Having survived the Great Depression, Arnprior’s “Kenwood Town” was ready to face the onset of World War II. Kenwood continued to produce essential goods for the war effort and its employees were keen to serve their country.
Many employees, some fresh out of high school, enlisted. In total, 57 people volunteered for service.
Three of those who enlisted did not return. John Yade (19) became Arnprior’s first casualty when the ship he was serving on was torpedoed on February 4, 1941. Keith Dupuis (21), who listed his occupation as “spinner”, died in a motorcycle accident while on duty in 1944 and Nelson Hogan (23), who had already survived a tour in the Pacific Theatre, was killed in action while in France.
Kenwood Mills limited their production of blankets for the civilian population due to wool shortages.
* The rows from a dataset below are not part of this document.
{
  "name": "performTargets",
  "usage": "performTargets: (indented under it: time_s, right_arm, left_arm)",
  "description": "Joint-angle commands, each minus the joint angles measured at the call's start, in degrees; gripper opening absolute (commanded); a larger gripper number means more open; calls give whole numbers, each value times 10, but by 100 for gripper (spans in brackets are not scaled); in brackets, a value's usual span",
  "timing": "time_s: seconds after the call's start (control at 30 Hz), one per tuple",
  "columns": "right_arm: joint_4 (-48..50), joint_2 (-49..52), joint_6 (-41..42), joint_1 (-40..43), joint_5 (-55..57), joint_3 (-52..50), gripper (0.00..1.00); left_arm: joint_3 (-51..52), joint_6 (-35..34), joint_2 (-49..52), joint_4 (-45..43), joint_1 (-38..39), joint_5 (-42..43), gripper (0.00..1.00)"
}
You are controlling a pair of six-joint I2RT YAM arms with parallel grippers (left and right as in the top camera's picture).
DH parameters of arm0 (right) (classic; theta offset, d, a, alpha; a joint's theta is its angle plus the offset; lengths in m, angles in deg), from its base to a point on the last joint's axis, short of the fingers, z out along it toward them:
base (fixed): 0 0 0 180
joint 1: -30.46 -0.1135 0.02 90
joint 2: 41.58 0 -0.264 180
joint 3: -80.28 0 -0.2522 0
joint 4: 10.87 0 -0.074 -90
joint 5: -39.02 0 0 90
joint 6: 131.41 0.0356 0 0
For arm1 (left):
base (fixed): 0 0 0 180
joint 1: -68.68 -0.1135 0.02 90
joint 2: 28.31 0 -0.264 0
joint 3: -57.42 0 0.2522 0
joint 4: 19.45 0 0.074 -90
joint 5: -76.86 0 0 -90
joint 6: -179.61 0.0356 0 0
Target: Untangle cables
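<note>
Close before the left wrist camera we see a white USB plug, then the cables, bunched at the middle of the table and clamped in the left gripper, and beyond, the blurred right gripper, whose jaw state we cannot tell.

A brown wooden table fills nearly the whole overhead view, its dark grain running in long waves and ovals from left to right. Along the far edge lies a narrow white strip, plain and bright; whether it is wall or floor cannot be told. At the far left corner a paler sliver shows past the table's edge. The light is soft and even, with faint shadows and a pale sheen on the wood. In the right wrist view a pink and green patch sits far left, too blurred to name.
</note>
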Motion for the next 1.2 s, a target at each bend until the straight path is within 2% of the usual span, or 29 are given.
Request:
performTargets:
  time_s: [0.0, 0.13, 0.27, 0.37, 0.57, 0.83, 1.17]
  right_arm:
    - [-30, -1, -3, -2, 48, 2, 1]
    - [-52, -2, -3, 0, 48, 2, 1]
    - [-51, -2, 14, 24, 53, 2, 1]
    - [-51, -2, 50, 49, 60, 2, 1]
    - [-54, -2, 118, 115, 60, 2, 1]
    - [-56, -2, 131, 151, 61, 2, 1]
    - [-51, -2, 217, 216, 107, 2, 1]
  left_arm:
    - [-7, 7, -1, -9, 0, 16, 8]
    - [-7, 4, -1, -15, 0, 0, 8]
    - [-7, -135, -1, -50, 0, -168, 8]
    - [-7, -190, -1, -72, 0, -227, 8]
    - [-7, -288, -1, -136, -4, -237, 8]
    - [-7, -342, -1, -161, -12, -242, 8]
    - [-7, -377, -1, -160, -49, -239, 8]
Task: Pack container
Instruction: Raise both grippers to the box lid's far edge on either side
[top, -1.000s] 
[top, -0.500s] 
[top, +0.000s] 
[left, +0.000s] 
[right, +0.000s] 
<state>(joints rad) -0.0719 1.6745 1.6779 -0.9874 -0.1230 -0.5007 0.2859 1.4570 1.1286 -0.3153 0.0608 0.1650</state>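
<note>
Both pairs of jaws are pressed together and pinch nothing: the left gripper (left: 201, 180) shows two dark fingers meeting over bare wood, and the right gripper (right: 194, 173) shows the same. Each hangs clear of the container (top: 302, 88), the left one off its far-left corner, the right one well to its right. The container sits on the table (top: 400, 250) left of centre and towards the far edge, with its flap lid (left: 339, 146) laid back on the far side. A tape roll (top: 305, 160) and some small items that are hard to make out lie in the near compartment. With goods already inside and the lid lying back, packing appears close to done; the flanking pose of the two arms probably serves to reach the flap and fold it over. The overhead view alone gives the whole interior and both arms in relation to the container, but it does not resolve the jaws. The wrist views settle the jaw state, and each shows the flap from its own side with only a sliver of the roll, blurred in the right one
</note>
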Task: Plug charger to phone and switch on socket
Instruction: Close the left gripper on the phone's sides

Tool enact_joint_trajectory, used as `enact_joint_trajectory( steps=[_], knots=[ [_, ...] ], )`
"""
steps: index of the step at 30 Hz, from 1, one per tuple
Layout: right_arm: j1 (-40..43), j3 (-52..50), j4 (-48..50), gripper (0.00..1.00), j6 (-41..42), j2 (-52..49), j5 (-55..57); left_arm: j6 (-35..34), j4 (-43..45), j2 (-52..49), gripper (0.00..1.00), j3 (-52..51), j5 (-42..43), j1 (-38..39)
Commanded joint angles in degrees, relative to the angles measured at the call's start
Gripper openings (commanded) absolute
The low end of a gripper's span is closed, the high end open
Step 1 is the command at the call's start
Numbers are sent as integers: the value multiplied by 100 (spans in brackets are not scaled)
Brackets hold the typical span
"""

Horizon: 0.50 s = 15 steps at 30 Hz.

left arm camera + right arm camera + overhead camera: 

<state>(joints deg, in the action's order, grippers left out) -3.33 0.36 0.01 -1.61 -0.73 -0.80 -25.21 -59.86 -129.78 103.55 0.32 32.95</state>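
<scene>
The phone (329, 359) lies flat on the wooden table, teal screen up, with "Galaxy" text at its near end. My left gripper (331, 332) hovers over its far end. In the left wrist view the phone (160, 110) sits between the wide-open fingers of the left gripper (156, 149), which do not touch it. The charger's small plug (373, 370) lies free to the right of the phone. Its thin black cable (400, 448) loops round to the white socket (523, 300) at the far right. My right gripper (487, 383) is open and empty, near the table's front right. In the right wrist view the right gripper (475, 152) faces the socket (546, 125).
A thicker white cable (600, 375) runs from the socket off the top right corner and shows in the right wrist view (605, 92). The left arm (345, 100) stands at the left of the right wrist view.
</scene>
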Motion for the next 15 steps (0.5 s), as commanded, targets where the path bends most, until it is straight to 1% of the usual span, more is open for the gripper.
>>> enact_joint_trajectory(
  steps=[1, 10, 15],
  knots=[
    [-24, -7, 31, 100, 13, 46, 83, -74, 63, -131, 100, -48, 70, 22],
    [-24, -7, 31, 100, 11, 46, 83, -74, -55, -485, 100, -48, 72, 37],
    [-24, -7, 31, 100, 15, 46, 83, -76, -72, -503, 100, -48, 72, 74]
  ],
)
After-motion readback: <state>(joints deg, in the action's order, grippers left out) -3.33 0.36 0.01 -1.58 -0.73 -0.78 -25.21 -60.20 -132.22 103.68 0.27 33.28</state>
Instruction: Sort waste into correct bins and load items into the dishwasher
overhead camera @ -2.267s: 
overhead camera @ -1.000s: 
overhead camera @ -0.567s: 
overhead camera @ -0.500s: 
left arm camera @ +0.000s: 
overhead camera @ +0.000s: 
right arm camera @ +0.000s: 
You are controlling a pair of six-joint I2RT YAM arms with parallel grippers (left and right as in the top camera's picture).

At the same time they ramped up production of paper-makers’ felt to meet the demand for newsprint being fuelled by consumers wanting paper products like newspapers containing daily reports of the war, government document enlistment and discharge papers and an increased demand for Government paperwork and records. The Canadian bureaucratic machine thrived in print.
By October 1939, Kenwood was producing blankets for the Canadian Navy and, throughout the war, continued to produce textiles like “Fearnought”, a thick woolen material used for overcoats. The mill in Rensselaer, New York, a leader in innovation for mill technology, continued to supply the Arnprior mill with the most up-to-date technical plans to keep their Arnprior plant in top shape.